[LLVMdev] Illegal optimization in LLVM 2.8 during SelectionDAG? (Re: comparison pattern trouble - might be a bug in LLVM 2.8?)

Heikki Kultala hkultala at cs.tut.fi
Fri Oct 1 03:50:06 PDT 2010


On 1 Oct 2010, at 13:35, Bill Wendling wrote:

> On Sep 30, 2010, at 2:13 AM, Heikki Kultala wrote:
> 
>> Bill Wendling wrote:
>>> On Sep 29, 2010, at 12:36 AM, Heikki Kultala wrote:
>>> 
>>>> On 29 Sep 2010, at 06:25, Heikki Kultala wrote:
>>>> 
>>>>> Our architecture has 1-bit boolean predicate registers.
>>>>> 
>>>>> I've defined comparison
>>>>> 
>>>>> def NErrb : InstTCE<(outs I1Regs:$op3), (ins I32Regs:$op1,I32Regs:$op2), "", [(set I1Regs:$op3, (setne I32Regs:$op1, I32Regs:$op2))]>;
>>>>> 
>>>>> But then I end up having the following bug:
>>>>> 
>>>>> Code
>>>>> 
>>>>> %0 = zext i8 %data to i32
>>>>> %1 = zext i16 %crc to i32
>>>>> %2 = xor i32 %1, %0
>>>>> %3 = and i32 %2, 1
>>>>> %4 = icmp eq i32 %3, 0
>>>>> 
>>>>> which compares the lowest bits of the 2 variables
>>>>> ends up being compiled as
>>>>> 
>>>>>    %reg16384<def> = LDWi <fi#-2>, 0; mem:LD4[FixedStack-2] I32Regs:%reg16384
>>>>>    %reg16385<def> = LDWi <fi#-1>, 0; mem:LD4[FixedStack-1] I32Regs:%reg16385
>>>>>    %reg16386<def> = COPY %reg16384; I32Regs:%reg16386,16384
>>>>>    %reg16390<def> = NErrb %reg16384, %reg16385; I1Regs:%reg16390 I32Regs:%reg16384,16385
>>>>> 
>>>>> which just compares ALL BITS of the variables.
>>>> I also have a pattern:
>>>> 
>>>> def XORrrb : InstTCE<(outs I1Regs:$op3), (ins I32Regs:$op1,I32Regs:$op2), "", [(set I1Regs:$op3, (trunc (xor I32Regs:$op1, I32Regs:$op2)))]>;
>>>> 
>>>> Which can do the whole 3-operation code sequence correctly with one operation.
>>>> 
>>>> With LLVM 2.7 this correct operation is selected, with LLVM 2.8 the wrong operation(which compares all bits) is chosen
>>>> 
>>>> So this looks like a bug in LLVM 2.8 isel?
>>>> 
>>> Hi Heikki,
>>> 
>>> We need a better example of what's going on.
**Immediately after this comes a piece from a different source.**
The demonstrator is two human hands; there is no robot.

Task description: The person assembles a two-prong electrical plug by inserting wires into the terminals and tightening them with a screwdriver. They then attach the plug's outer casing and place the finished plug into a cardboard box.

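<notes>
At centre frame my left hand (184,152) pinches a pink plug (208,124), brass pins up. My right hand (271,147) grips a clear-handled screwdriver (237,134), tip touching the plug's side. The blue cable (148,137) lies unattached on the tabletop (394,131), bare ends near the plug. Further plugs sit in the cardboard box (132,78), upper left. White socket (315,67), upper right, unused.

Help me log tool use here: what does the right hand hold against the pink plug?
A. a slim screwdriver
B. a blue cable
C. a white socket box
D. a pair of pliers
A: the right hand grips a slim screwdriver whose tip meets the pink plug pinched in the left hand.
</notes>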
What's the original code? Also, I don't have access to your back-end's code so it's hard to tell just from these snippets what's going on. For instance, it's not clear whether it's the instruction selector that's at fault or if your .td files have a bug in them somewhere.
>> 
>> The original code is:
> 
> [snip]
> 
>> where the interesting lines are lines 12-13:
>> 
>>               x16 = (e_u8)(((data) ^ ((e_u8)crc))&1);
>>               if (x16 == 1)
>> 
>> The code which goes into isel is:
>> 
>> bb.nph:
>> %0 = zext i8 %data to i32
>> %1 = zext i16 %crc to i32
>> %2 = xor i32 %1, %0
>> %3 = and i32 %2, 1
>> %4 = icmp eq i32 %3, 0
>> br i1 %4, label %bb.nph._crit_edge, label %5
>> 
>> inside selectiondag this becomes:
>> 
>> Legalized selection DAG:
> 
> [snip]
> 
>>       0x248d280: <multiple use>
>>       0x248d980: <multiple use>
>>     0x25bb7f0: i32 = xor 0x248d280, 0x248d980 [ORD=3] [ID=15]
>> 
>>   0x25bbbf0: i1 = truncate 0x25bb7f0 [ID=18]
> 
> This truncate is weird to me. If anything, it should be an "and" instruction. I have a feeling that your back-end is telling instruction selection and the type legalizer that it's okay to replace the normal "and" with this truncate call, which leads to your troubles later on.
> 
> I would suggest running this same code through another back-end to see if there's anything different going on. For instance, both ARM and X86 keep the "and" around...
> 
> -bw

neither x86 or ARM have 1-bit registers, so they cannot convert the and to trunc.

The trunc should be legal when the machine has 1-bit registers.